- _What you need to do_:
Lift out all lines below that contain "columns".

··········

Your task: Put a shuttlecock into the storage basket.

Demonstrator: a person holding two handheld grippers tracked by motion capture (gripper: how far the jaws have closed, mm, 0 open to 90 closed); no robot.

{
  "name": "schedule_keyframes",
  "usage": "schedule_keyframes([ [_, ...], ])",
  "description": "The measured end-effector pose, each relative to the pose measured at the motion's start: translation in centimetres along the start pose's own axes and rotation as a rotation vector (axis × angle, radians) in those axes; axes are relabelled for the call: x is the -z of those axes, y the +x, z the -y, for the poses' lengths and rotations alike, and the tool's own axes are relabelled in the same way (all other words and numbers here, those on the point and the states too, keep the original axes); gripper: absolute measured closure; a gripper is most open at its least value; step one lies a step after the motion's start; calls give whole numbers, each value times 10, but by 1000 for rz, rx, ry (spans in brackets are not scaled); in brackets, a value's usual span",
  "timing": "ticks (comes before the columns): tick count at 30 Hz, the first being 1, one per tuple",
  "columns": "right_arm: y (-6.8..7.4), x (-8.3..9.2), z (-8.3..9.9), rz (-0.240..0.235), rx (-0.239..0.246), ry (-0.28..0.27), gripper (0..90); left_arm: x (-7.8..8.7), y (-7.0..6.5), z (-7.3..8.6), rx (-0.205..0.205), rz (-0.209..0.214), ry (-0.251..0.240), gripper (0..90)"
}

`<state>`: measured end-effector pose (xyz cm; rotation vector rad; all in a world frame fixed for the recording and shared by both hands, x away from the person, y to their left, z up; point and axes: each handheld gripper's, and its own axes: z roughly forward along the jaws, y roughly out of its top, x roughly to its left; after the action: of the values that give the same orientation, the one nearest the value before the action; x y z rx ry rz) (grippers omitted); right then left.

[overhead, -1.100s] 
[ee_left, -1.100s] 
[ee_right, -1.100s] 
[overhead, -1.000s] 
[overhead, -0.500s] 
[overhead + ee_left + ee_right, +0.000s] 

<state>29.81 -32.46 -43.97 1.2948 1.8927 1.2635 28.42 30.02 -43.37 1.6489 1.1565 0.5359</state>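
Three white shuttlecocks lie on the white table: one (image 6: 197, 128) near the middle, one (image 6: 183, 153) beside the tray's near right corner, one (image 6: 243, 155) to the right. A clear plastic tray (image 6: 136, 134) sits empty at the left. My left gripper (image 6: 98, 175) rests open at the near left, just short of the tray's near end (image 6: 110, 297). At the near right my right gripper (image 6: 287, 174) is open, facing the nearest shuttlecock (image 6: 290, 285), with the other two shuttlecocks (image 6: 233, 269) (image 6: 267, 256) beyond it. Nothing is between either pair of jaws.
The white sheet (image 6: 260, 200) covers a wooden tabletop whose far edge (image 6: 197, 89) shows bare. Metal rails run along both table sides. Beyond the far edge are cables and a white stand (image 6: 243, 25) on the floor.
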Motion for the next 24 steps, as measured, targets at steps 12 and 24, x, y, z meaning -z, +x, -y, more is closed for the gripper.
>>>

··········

- _Your solution_:
  "timing": "ticks (comes before the columns): tick count at 30 Hz, the first being 1, one per tuple",
  "columns": "right_arm: y (-6.8..7.4), x (-8.3..9.2), z (-8.3..9.9), rz (-0.240..0.235), rx (-0.239..0.246), ry (-0.28..0.27), gripper (0..90); left_arm: x (-7.8..8.7), y (-7.0..6.5), z (-7.3..8.6), rx (-0.205..0.205), rz (-0.209..0.214), ry (-0.251..0.240), gripper (0..90)"

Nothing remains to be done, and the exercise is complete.